Here then is a useful rule of thumb: you should spend at least one working day preparing each figure in a manuscript. That’s after collecting and analysing the data, and after doing a first-pass inspection of the output. A whole day just fine-tuning and making sure that each final figure is carefully and concisely constructed. You might not do it all in one sitting; you may spend 75% of the time trying out multiple formats before settling on the best one. All this is time well spent. And if you’re going to put the time into preparing them then you should look into bespoke software that will improve the eventual output.

Presenting statistical outputs

If you’ve been following this series of posts then it will come as no shock that I don’t recommend any of Microsoft’s products for scientific data presentation. The default options for figures in Excel are designed for business users and are unsuitable for academic publication. Trying to reformat an Excel figure so that it is of the required quality is a long task, and one that has to be repeated from scratch every time**. Then saving it in the right format for most journals (a .tiff or .eps file) is even less straightforward. As an intermediate option, and for those who wish to remain in Excel, Daniel’s XL plugin is a set of tools for analysis and presentation that improve its functionality for scientists.

Needless to say, this is all easier in R with a few commands and, once you’ve figured it out, you can tweak and repeat with minimal effort (the ggplot2 package is especially good). The additional investment in learning R will be rewarded. In fact, I’d go so far as to say that R is worth the effort for preparing figures alone. No commercial product will offer the same versatility and quality.

One of the reasons I recommend ggplot2 is that it is designed to follow the principles of data presentation outlined in Edward Tufte’s seminal book The Visual Display of Quantitative Information. It’s one of those books that people get evangelical about. It will change the way you think about presenting data, and forms the basis for the better scientific graphing tools.

If you’re not an R user then a good alternative is the trusty gnuplot.
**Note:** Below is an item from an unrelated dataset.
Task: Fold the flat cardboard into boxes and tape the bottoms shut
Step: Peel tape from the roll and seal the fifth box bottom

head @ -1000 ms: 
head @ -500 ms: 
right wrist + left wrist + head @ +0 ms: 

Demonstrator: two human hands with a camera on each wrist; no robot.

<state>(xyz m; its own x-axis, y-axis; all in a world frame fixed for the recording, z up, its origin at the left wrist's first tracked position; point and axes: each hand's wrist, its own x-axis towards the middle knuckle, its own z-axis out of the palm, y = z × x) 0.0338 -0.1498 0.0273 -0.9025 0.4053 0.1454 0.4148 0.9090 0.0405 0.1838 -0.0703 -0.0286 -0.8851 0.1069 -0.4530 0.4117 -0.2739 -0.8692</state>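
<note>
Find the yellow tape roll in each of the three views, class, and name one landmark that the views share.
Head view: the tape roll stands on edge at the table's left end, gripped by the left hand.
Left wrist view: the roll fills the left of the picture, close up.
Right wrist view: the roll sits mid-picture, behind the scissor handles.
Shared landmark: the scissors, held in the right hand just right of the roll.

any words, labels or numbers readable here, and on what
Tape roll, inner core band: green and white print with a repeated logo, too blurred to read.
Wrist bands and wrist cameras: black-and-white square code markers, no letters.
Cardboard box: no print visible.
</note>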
Older readers can be forgiven for shedding a nostalgic tear, as this is one of the ancient software tools from the pre-internet age, having been around for about 30 years. It lives on, and has been continually maintained and developed, making it just as useful today as it was then.

A colleague pointed me towards D3.js, which is a JavaScript library that manipulates documents based on data input. I haven’t played with it but it might be an option for those who want to quickly generate standardised and reproducible reports.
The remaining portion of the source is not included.